"""
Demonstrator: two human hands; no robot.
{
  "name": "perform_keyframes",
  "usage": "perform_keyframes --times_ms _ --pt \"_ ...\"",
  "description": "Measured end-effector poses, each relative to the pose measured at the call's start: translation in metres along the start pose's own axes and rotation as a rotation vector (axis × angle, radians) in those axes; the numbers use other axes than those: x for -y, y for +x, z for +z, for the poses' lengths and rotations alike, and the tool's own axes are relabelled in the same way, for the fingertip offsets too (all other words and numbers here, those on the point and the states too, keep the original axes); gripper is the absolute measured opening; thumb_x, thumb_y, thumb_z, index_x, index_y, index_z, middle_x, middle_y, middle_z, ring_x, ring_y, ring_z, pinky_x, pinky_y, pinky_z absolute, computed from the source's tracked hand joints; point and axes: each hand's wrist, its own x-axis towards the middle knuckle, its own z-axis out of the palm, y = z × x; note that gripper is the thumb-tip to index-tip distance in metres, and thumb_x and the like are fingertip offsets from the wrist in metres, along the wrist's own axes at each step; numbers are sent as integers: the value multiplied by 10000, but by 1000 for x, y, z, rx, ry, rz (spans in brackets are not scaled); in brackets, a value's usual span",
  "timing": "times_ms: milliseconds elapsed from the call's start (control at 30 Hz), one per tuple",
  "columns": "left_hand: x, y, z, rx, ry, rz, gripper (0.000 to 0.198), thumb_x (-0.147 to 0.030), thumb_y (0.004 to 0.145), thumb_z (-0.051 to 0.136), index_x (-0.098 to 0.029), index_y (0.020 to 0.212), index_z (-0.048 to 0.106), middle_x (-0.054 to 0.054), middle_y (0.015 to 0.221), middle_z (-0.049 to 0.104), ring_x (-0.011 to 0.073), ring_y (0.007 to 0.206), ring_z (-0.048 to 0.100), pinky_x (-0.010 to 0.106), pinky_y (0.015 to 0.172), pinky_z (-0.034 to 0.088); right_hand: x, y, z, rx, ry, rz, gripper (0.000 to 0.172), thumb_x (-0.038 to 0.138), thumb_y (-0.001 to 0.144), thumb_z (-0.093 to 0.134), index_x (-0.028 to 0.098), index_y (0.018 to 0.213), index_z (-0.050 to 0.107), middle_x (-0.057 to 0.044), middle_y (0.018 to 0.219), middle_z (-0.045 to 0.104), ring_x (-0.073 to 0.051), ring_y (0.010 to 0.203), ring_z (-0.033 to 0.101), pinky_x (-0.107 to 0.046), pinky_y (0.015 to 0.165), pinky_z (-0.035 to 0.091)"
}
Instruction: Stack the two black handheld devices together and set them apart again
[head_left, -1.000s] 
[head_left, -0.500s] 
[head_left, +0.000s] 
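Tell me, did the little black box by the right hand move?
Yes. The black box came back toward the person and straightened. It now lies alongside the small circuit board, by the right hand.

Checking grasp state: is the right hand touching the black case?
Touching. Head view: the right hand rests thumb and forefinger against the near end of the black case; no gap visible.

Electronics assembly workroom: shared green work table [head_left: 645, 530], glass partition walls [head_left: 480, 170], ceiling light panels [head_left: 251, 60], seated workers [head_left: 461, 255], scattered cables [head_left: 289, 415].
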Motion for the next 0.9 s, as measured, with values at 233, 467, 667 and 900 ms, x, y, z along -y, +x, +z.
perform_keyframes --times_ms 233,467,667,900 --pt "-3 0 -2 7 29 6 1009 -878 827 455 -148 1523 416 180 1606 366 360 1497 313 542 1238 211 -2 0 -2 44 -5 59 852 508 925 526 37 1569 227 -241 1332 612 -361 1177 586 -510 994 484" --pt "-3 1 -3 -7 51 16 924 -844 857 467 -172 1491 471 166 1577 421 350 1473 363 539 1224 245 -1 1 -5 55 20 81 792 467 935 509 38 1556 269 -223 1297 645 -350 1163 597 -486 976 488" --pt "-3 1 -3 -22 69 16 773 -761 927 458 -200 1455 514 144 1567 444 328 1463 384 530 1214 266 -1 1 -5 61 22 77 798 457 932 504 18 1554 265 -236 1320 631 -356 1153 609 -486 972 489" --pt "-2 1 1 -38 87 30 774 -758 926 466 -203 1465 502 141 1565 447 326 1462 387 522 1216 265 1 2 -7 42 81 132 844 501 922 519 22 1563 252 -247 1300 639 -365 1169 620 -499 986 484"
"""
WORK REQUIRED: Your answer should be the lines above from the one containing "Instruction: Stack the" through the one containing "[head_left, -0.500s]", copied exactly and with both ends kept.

RESULT OF THE TASK:
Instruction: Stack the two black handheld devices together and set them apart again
[head_left, -1.000s] 
[head_left, -0.500s] 

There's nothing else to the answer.